What is preferred is to perform only one increment of the variable x in each of basic block B2 and B3 as shown in FIG. 17D. The inventive method would result the code depicted in FIG. 17D from the example of FIGS. 17A to 17C. This avoids incrementing x multiple times when executing basic block B1 followed by B2 and B4. Thus, the code shown in FIG. 17D executes a single instruction to increment x by eight in B2 if control passes from B1 to B2 to B4 and only executes the increment by four if control passes from B1 to B3 to B4. There is a net dynamic path length savings when taking the left hand limb of that if check, even though there is no saving on the right hand limb. Overall, it is beneficial to generate the code fragment that is shown in FIG. 17D.
This is a feature that the traditional strength reduction algorithm does not perform, but the current invention will perform this optimization. In FIG. 17D there are a few other features that should be mentioned. In FIG. 17C, k.sub.0 144 was assigned x.sub.2 155, but in FIG. 17D, k.sub.0 144 is assigned x.sub.1 151, which is defined by the .phi.. The initial value of x, namely x.sub.0 173, that is the value sourced basic block B061 by the .phi. in B.sub.1, is four instead of zero. This skews the strength reduction temporary variable by four to effect the transformation. This preserves the correctness of the loop, and at the same time, realizes an improvement in the dynamic path line through this loop, especially as it relates to the B1, B2, B4 path. If it turns out that B1, B2, B4 are being executed more frequently than B1, B3, B4, then this could lead to some measurable gains.
The second issue, that SSA based strength reduction algorithm focuses solely on strength reducing induction expressions that compute memory address values, is illustrated in FIGS. 18A-18C. FIG. 18A depicts a C source code 180 listing of routine main 12 where execution typically starts for any C program.
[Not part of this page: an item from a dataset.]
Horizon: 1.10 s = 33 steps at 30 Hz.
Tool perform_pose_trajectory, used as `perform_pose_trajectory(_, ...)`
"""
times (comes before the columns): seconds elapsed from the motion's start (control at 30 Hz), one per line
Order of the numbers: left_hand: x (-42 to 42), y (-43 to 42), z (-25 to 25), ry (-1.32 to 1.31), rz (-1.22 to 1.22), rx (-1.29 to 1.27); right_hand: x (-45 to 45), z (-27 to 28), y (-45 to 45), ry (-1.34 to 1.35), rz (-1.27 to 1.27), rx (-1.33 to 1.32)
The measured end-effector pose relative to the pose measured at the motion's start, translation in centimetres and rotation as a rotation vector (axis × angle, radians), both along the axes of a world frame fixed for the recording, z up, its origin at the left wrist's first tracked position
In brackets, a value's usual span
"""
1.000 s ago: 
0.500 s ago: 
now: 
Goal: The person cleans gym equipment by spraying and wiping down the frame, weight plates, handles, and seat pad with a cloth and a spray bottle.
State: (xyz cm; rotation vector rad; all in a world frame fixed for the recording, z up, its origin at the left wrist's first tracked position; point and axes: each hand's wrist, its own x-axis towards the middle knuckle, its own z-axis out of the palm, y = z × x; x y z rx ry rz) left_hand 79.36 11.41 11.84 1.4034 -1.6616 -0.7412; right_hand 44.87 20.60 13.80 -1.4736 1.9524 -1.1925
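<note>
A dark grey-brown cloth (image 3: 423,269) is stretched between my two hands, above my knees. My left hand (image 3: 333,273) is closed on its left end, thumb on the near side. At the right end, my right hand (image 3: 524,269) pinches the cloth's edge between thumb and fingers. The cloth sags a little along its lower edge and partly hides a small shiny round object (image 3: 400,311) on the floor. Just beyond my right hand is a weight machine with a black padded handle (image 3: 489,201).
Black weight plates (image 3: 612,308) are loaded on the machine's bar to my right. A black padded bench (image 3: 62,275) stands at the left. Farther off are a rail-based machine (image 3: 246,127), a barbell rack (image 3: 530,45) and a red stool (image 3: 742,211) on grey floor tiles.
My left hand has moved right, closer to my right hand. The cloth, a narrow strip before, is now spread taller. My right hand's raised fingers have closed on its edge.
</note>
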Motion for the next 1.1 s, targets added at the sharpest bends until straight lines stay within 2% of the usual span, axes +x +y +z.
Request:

Inside this routine, there is a loop coded as a do-while loop 181 involving the local variable i 66 that is declared to be of type "int". The value zero is assigned to i 66 outside of the do-while loop 181. Inside of the loop, a value is assigned to an array A 183, which is a global array that is declared outside the scope of the function, and the array has 10 integer elements as can be seen from the declaration.
Each time through this do-while loop 181, a different element of array A 183 is assigned a value. This is very typical of array assignments and loops where the array variable is indexed by an induction variable, in this case the variable i 13, so that through the course of executing this loop, different values are stored to each element of the array. The variable i is incremented by one, which is the effect of the i++ statement that follows the assignment to the array variable A. The loop exit condition is governed by the while check, which indicates that while i is less than 10, the body of this do-while loop will be executed, for a total of 10 times, where i will take on the values 0 through 9. On the last iteration when i reaches the value 10, the while condition will no longer be true. That is, 10 will no longer be less than 10, and so the do-while loop will terminate execution. Thus, a value is assigned to the 10 elements of the array variable A, that correspond to indices 0 through 9, and what is being stored is an induction expression value, 8*i+2. Now the translated code for this source program is shown in FIG. 18B, which illustrates the low level intermediate representation before strength reduction is performed. For the purposes of this discussion here, SSA form will be ignored to clarify the main point.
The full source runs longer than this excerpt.